After the meeting, it was about 4pm and we hung around the Center until 5pm. We then walked with Dr. Gray to a lady's house down the road and across the main street from the ILAC center. The lady who owned the house is named Dina and she and her 9 year old daughter and her 4 and 6 year old neices were there. Dr. Gray told her we would be back after dinner and have a Presidente beer! The country is famous for these!

We walked back and ate dinner - again, delicious! We had salad with cucumbers, tomatoes and homemade dressing, fish battered and deep fried similar to chicken nuggets, mashed Yucca, and birthday cake from a celebration going on for one of the Crieighton students.

After dinner we walked back to Dina's place and we had our Presidente beer! We were sitting in lawn chairs chatting and some boys came by with a bucket and the bottom of a gallon milk container and played the "drums" for us. After hanging out for a bit, we walked back and had some free time. I took a shower so I can give my hair some time to dry so I don't freeze in bed tonight!

Well, that's about it!


Our tentative schedule:

We will be going to the City tomorrow to go to two hospitals: Corominas, the private hospital and Cabral, the public hospital. We will be working there during our third week and tomorrow we will get tours of the hospital and meet the doctors we will be working with. When we work with the hospital staff in two weeks from now, we will be paired with medical students who speak English. These medical students are called "Internos" and they are in their fifth year of medical school. Their medical school is set up such that they go from high school directly into "professional school" of their choice. Their fifth year is the equivalent to our fourth year.
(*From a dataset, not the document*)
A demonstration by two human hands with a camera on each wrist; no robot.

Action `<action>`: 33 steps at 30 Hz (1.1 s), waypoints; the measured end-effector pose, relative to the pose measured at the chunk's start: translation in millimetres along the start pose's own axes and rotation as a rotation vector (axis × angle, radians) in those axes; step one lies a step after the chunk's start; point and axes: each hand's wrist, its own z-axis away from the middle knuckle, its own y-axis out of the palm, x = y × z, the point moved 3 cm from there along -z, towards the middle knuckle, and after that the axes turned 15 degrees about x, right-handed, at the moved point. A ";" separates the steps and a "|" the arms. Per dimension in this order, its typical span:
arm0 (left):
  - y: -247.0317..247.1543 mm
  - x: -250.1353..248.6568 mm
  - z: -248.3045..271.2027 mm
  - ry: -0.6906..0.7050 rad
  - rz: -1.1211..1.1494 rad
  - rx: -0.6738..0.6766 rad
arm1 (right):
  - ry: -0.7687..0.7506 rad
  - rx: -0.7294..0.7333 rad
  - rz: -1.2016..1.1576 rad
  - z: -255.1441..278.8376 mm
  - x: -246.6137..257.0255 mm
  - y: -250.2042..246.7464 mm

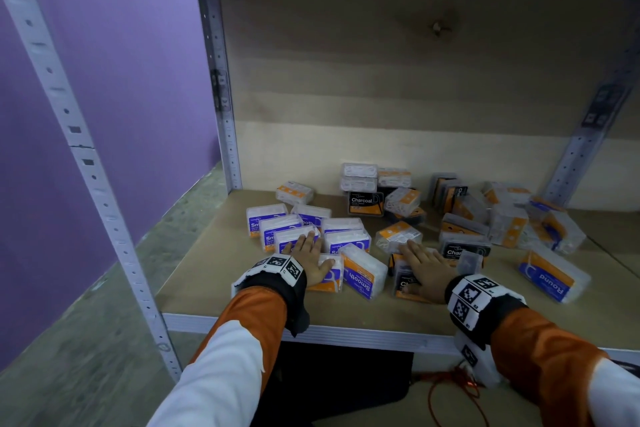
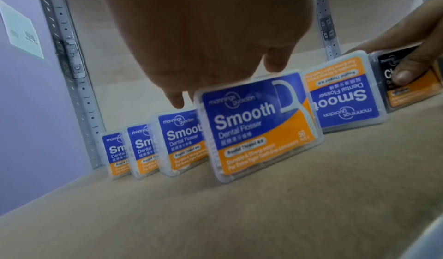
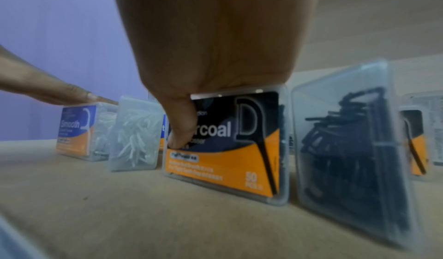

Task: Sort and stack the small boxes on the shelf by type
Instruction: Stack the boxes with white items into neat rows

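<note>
My left hand [image 1: 306, 255] lies flat, fingers straight, on a blue-and-orange Smooth box [image 1: 330, 283] at the shelf front; from the left wrist, the palm [image 2: 203, 35] sits over that tilted box [image 2: 258, 130]. More Smooth boxes [image 1: 273, 225] stand in a row to its left [image 2: 177, 141], and another lies between the hands [image 1: 363, 274]. My right hand [image 1: 427, 265] grips a black-and-orange Charcoal box [image 1: 403, 284]. In the right wrist view the thumb [image 3: 179, 128] curls over its label [image 3: 227, 149] and the palm covers the top edge.
A mixed pile of boxes [image 1: 512, 218] fills the shelf's right side, with a Round box [image 1: 550, 274] near the front. More Charcoal boxes [image 1: 365, 203] stand at the back. A clear box of black flossers [image 3: 347, 149] is right of my hand. Metal upright [image 1: 86, 156] at left.
</note>
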 end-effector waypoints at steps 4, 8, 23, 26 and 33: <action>-0.1 -0.3 0.9 0.008 0.013 -0.001 | -0.001 0.005 0.010 -1.8 -1.3 -0.7; -1.0 0.2 2.4 0.013 0.022 0.005 | -0.002 0.022 0.040 -1.5 0.0 -3.3; -0.6 2.0 1.6 0.038 0.008 0.031 | -0.099 0.244 0.035 14.8 -10.4 -55.6; -2.4 5.2 1.3 0.069 -0.012 0.038 | -0.127 0.211 0.113 9.4 -14.1 -72.2; -20.9 15.2 5.0 0.177 -0.103 0.079 | -0.188 0.204 0.236 -20.0 -21.5 -100.6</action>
Thursday we will be meeting with another Doctor who is one of the members on the board. We will also be going to Santiago to a museum and to walk around the city.

Friday and Saturday we are going to the Bateys (Bah-Tehs). These are commuities of Haitian refugees and Dominican-born of Haitian descent not yet recognized by the Dominican Government. A side note, there are many goods for sale here at the ILAC Center. Some of these goods come from the Bateys. The money raised from these goods go towards buying paperwork like visas and proof Dominican Citizenship. We will be screening people for gynecologic problems like urinary incontinence, STDs, heavy menstruation, menopause, Pap smears (here called "Papanicolau"), and prolapsed organs amongst others. We will be seeing those who are the most complicated cases Monday in the ILAC clinic.
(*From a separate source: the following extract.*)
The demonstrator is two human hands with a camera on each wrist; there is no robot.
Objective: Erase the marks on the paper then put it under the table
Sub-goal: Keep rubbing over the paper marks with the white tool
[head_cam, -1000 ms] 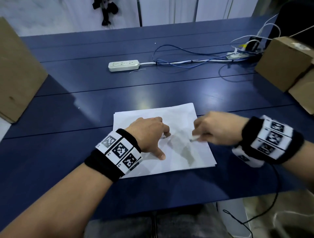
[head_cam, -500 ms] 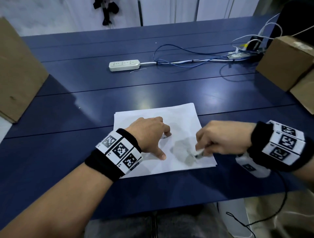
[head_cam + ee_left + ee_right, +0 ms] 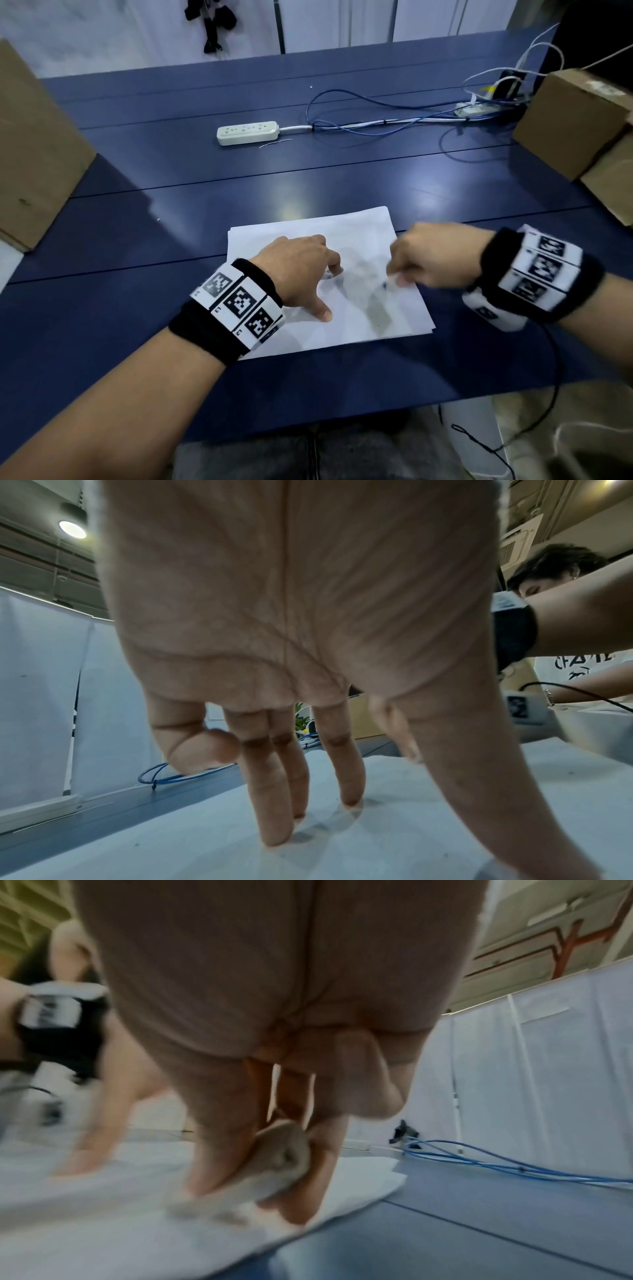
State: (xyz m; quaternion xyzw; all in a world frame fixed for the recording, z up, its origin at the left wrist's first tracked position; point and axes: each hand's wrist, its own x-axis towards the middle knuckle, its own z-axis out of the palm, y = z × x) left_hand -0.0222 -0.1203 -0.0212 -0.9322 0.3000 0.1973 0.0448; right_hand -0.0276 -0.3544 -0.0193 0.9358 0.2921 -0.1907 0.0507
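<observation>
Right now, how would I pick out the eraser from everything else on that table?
Start at the blue table and find the white paper near its front edge. The right hand sits at the paper's right side. The eraser is the small, smudged off-white block pinched in that hand's fingertips and touching the sheet, the only thing either hand holds; the left hand only presses the paper flat.

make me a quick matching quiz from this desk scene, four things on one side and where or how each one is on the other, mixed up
Things:
1. left hand
2. right hand
3. power strip
4. cardboard box

States:
A. lies at the middle of the table, far side
B. presses fingertips on the paper
C. stands at the right edge
D. pinches an eraser

Pairs: 1-B, 2-D, 3-A, 4-C
</observation>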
Sunday is our day off and we will be going to a beach tentatively for the Super Bowl and some beach time!

Monday we start back at work in the clinics and we are each set to see about ten patients individually. Hopefully we will be paired with a translator - at least that is what was promised!

Tuesday morning we leave the ILAC center and don our scrubs to go out to the campos. Here in the Dominican Republic, people dress up to go out and to see the doctor! We were told to wear scrubs and that as a reaction to our scrubs, the people of the campos will laugh because scrubs look like pajamas! We will be doing general women's screenings and Papanicolau smears and will stay at the homes of host families!
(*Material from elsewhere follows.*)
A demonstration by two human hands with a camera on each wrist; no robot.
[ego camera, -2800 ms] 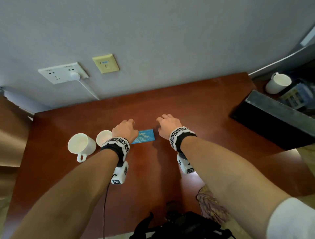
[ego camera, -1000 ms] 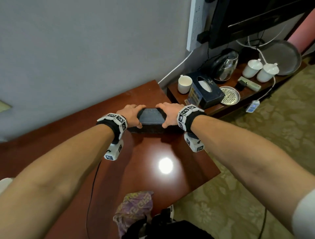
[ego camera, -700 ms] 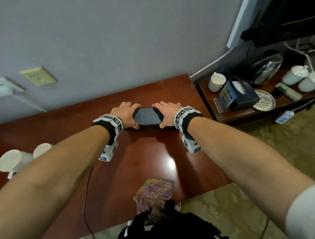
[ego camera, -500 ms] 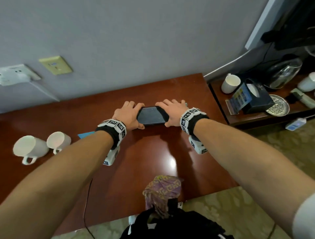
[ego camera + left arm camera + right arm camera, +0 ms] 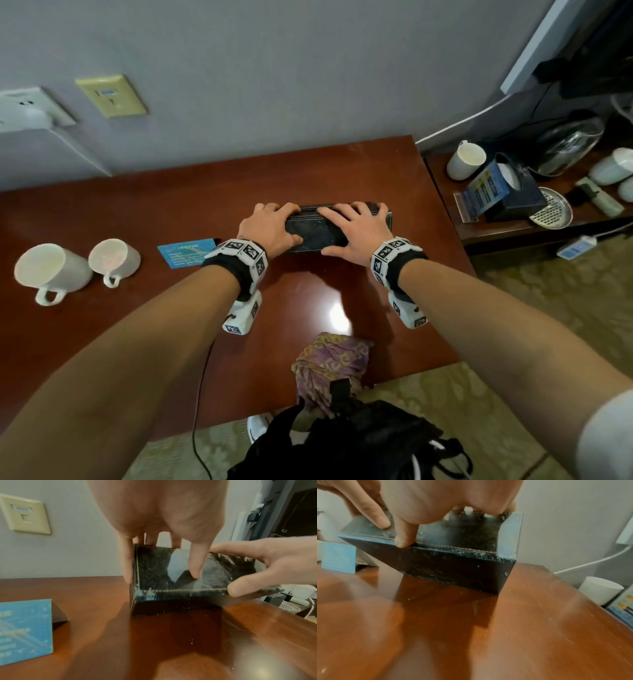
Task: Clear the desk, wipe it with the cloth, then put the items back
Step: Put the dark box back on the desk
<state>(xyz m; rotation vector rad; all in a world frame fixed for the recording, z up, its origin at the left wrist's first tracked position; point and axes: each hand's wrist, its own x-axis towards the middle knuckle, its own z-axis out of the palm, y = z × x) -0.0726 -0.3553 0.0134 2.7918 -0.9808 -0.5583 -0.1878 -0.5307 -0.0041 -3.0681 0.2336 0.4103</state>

Friday is the Dia de la Inferma (Day of the Sick) in the campo we are working in. This is a day that happens every year and starts with a mass to bless the sick. Then, we will be seeing lines of patients who would like to be seen. Our group will only be seeing the women as there are other community doctors who will see the non-ob/gyn patients as well as male adults and children.

Then, we will have a weekend in Santo Domingo!

The third week we will be working in the hospitals Cabral and Corominas. We were told we might spend the days shadowing, but at least it will be a good exposure to the way Dominican Hospitals are run.